## WORK REQUEST:
Without the pictures, set down every line of the data exactly.

GIVEN DATA: Begin

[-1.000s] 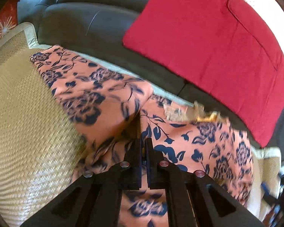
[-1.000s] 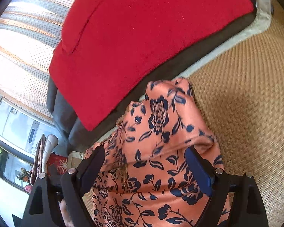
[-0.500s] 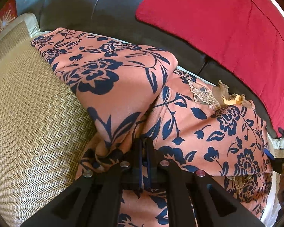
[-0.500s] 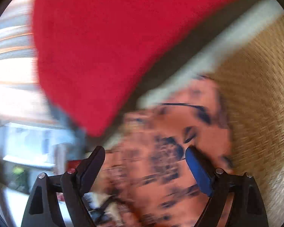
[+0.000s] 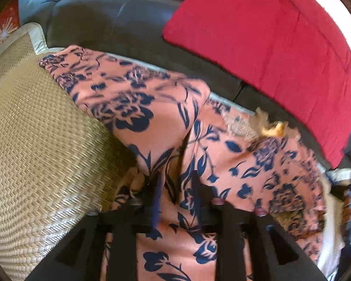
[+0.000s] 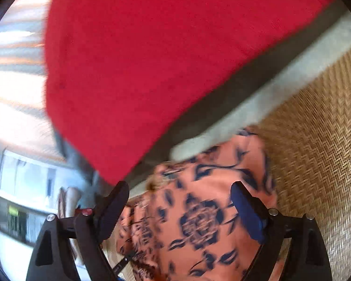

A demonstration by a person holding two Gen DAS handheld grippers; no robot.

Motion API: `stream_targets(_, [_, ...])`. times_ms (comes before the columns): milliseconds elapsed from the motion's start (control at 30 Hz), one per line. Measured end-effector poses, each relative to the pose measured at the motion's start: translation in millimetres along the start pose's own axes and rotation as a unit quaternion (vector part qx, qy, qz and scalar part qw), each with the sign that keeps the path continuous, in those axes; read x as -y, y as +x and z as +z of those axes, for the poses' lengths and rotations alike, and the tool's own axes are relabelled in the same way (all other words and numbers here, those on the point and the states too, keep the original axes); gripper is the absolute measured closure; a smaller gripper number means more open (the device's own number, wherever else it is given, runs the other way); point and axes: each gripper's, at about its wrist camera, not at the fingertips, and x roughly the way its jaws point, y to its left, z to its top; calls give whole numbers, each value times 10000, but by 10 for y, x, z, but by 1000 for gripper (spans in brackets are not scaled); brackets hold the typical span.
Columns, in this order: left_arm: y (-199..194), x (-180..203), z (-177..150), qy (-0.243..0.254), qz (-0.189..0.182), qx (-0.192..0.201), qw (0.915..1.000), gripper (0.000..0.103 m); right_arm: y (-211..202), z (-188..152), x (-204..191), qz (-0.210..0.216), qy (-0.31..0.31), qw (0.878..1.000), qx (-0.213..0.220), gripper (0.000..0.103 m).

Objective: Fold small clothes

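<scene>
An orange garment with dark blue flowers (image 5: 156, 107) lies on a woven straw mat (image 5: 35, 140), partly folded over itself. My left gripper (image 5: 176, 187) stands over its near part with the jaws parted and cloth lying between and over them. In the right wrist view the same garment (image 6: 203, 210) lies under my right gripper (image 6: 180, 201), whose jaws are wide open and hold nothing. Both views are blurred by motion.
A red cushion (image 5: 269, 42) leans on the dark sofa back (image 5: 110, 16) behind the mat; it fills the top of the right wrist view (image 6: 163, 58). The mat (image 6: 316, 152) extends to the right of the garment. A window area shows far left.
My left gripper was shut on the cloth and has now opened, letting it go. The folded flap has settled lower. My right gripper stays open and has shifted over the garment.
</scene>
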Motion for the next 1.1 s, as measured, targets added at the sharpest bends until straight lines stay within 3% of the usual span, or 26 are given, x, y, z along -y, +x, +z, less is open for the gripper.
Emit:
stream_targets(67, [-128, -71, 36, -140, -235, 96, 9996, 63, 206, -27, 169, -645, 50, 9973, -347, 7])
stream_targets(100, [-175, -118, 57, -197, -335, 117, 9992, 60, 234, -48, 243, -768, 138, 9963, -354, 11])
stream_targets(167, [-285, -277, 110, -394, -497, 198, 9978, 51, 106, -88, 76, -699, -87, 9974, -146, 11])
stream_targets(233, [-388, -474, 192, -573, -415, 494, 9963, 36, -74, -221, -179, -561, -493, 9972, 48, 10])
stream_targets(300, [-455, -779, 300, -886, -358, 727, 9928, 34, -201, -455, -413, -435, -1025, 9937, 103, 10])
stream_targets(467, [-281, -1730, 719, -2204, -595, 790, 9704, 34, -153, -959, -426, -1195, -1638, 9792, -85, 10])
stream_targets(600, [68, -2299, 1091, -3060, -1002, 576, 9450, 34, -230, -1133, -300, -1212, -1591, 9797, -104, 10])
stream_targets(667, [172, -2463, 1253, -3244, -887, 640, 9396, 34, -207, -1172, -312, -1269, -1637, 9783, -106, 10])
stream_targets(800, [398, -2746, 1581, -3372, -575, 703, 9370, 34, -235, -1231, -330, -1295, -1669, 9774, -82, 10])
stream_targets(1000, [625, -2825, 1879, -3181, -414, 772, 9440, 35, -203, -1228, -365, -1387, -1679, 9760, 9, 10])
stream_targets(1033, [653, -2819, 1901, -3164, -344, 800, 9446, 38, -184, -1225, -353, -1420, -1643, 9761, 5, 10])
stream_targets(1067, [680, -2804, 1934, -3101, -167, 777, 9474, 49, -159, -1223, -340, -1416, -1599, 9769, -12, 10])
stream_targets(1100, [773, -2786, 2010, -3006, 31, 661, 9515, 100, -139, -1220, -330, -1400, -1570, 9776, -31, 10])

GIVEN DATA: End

## EXERCISE ANSWER:
[-1.000s] 
[-1.000s] 
[-0.500s] 
[-0.500s] 
[+0.000s] 
[+0.000s] 

A demonstration by a person holding two Gen DAS handheld grippers; no robot.

Motion API: `stream_targets(_, [_, ...])`. times_ms (comes before the columns): milliseconds elapsed from the motion's start (control at 30 Hz), one per line. Measured end-effector poses, each relative to the pose measured at the motion's start: translation in millimetres along the start pose's own axes and rotation as a unit quaternion (vector part qx, qy, qz and scalar part qw), each with the sign that keeps the path continuous, in those axes; read x as -y, y as +x and z as +z of those axes, for the poses' lengths and rotations alike, and the tool's own axes are relabelled in the same way (all other words and numbers here, those on the point and the states too, keep the original axes); gripper is the absolute measured closure; a smaller gripper number means more open (the device's own number, wherever else it is given, runs the other way); point and axes: each gripper's, at about its wrist camera, not at the fingertips, and x roughly the way its jaws point, y to its left, z to its top; calls give whole numbers, each value times 10000, but by 10 for y, x, z, but by 1000 for gripper (spans in brackets are not scaled); brackets hold the typical span.
Columns, in this order: left_arm: y (-199..194), x (-180..203), z (-177..150), qy (-0.243..0.254), qz (-0.189..0.182), qx (-0.192..0.201), qw (0.915..1.000), gripper (0.000..0.103 m); right_arm: y (-211..202), z (-188..152), x (-204..191), qz (-0.210..0.216), qy (-0.31..0.31), qw (0.878..1.000), qx (-0.213..0.220), gripper (0.000..0.103 m).

Objective: Fold small clothes

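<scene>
An orange garment with dark blue flowers (image 5: 156, 107) lies on a woven straw mat (image 5: 35, 140), partly folded over itself. My left gripper (image 5: 176, 187) stands over its near part with the jaws parted and cloth lying between and over them. In the right wrist view the same garment (image 6: 203, 210) lies under my right gripper (image 6: 180, 201), whose jaws are wide open and hold nothing. Both views are blurred by motion.
A red cushion (image 5: 269, 42) leans on the dark sofa back (image 5: 110, 16) behind the mat; it fills the top of the right wrist view (image 6: 163, 58). The mat (image 6: 316, 152) extends to the right of the garment. A window area shows far left.
My left gripper was shut on the cloth and has now opened, letting it go. The folded flap has settled lower. My right gripper stays open and has shifted over the garment.
</scene>
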Motion for the next 1.1 s, as measured, targets added at the sharpest bends until straight lines stay within 3% of the usual span, or 26 are given, x, y, z along -y, +x, +z, less is open for the gripper.
Emit:
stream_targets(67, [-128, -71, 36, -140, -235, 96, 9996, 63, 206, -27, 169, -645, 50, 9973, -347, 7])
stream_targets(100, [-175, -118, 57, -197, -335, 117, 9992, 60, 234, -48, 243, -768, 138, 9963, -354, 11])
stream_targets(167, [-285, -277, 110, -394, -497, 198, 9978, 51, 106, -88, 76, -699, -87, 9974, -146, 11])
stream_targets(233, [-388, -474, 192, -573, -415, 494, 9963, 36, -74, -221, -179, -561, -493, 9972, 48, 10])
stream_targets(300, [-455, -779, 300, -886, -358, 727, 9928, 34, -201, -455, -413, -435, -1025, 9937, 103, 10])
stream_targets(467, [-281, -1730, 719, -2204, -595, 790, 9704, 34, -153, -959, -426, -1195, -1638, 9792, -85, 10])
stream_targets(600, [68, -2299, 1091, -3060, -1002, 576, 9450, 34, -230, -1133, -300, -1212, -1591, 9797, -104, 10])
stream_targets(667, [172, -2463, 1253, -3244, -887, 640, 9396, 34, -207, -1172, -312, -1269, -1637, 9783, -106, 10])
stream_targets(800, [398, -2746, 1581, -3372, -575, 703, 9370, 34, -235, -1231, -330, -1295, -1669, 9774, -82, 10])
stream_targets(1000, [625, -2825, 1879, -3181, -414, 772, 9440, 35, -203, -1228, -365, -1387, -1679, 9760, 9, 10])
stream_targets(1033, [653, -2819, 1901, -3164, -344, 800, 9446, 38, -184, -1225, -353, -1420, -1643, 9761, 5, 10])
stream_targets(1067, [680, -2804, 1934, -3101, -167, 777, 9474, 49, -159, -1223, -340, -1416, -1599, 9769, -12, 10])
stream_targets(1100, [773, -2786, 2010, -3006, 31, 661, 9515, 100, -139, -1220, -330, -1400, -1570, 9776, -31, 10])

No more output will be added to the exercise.